Recently, Amazon made its first foray into helpful home devices—Echo, the perky remote-vending-machine-disguised-as-smart-home-hub that answers questions, controls a few lights, and, incidentally, orders products from the mega-company. The introduction of this small black monolith has brought another voice into the home that people can have a chinwag with, Alexa.
If you want to know the weather, you can wake Alexa up by saying her name, asking a question, or giving certain commands—and the disembodied voice in the corner of a kitchen or bedroom (or wherever Echo lives) speaks up with an answer. If you’re lonely, you can spend a night in chatting with it. Echo’s voice, Alexa, has become the front line in Amazon’s big push to become not just indispensable for books and diapers, but for informing customers as well.
Amazon isn’t finished making things talk, however. In late June, the Seattle company quietly announced the release of a cloud-based version of Alexa as a voice service on demand, and a set of tools that software engineers can use to build new voice applications for non-Amazon products. In short, the company made it possible for compatible objects—things created in startup garages and R&D labs of major appliance companies alike—talk like Alexa. The company has also put $100 million behind new applications that will use the voice.
Until now, voice capabilities and the ability to both listen and respond have been largely built into specific software, or piped into specific products from the cloud. For example, Siri only lives in Apple’s cloud and currently only speaks through Apple devices, and learns from the interactions with those devices.
By opening Alexa’s speech logic and vocal capabilities up to the world, Amazon pushes voice out to a a vast array of new applications, and more importantly, learns from more than just your interaction with Amazon or Alexa. Services like ticketing market StubHub have already added it for customers who prefer to sweet talk that best seat for a Taylor Swift show out of a machine.
Talking devices are learning devices
Voice capability is a kind of honeypot—a way for a company to find out what people think, what they need, and to learn from the real world. As with your Google searches, every interaction is a learning experience that feeds the great database in the cloud with new knowledge about what’s popular, interesting, or misunderstood. Every question you ask helps the company behind the sockpuppet voice application find out what’s important to you. These voices are essentially a brand speaking to you.

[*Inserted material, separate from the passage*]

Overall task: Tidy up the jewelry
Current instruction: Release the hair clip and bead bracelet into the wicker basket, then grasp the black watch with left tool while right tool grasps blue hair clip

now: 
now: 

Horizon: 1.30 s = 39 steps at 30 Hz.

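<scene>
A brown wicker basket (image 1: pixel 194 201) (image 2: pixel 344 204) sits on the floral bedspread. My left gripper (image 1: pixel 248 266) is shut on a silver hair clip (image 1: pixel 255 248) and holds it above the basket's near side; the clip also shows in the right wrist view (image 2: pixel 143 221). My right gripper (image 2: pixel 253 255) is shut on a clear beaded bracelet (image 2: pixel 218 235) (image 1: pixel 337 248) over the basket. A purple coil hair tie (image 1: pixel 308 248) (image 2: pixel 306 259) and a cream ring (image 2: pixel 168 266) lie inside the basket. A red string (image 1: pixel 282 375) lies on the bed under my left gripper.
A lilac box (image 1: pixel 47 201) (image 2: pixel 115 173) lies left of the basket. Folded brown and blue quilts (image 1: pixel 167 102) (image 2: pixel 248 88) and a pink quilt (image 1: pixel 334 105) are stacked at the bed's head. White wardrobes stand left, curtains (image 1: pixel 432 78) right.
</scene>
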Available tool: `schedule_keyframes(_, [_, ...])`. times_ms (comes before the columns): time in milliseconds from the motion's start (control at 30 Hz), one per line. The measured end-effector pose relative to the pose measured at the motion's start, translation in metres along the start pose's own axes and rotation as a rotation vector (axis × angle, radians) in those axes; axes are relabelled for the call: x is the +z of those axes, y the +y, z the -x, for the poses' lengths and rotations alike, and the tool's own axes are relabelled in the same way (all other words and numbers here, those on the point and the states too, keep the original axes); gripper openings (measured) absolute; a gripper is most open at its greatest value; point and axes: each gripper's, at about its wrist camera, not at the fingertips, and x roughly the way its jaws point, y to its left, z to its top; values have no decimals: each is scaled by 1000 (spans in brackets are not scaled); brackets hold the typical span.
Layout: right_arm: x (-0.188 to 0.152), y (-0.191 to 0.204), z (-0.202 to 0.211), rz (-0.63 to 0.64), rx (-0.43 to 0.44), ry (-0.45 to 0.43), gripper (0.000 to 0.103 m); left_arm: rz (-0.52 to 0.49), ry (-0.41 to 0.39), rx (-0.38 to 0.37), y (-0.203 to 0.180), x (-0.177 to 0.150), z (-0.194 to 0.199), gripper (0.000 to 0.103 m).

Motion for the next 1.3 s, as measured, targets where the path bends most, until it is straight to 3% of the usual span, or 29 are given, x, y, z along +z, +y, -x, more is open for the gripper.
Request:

And most of these types of services, whether Google Now, Siri, or Alexa, monitor ongoing sound, once activated, in order to hear their wake words, like “OK, Google” or “Alexa!” and keep small amounts of ongoing audio stored for analysis. This means they are sitting in a kind of hibernating listening mode once authorized, quietly waiting to be asked for a joke, horoscope, author’s name, or maybe where to dispose of the indisposable.
This potential listening activity has been controversial in privacy circles, as users may not know they are agreeing to having snippets of conversations stored online, and some developers may not know the capability has even been added to software. Such a case of conversation stored without knowledge emerged earlier this year around Hello Barbie, a connected, talking version of the strangely ageless doll which sent data from conversations with the doll’s owners—mostly children—back to the servers of a company called ToyTalk in San Francisco. Not creepy at all, nope.
Hello, hair dryer!
With an artificial intelligence arms race emerging among the big consumer internet companies—now including Facebook with its release of a personal assistant called M—we will soon have dozens of things competing for our attention. They won’t just want to show us ads and get our clicks, but chat us up, and discover our hidden needs. Make those things talk and it’s going to get crazy loud in here. And some of these devices may even sound like Stephen Hawking. It’s only a matter of time before we get licensed celebrity voices in our thermostats.
The Chinese won’t be immune either, if Microsoft has its way. The company’s super hot Chinese chat bot, Xiaoice—or “Little Bing”—may be added to household appliances, according to the company. And as this experiment with talking to several personal assistants at once shows, what seems like an awesome little companion now could become a noisy, argumentative mess if too many things listen and talk.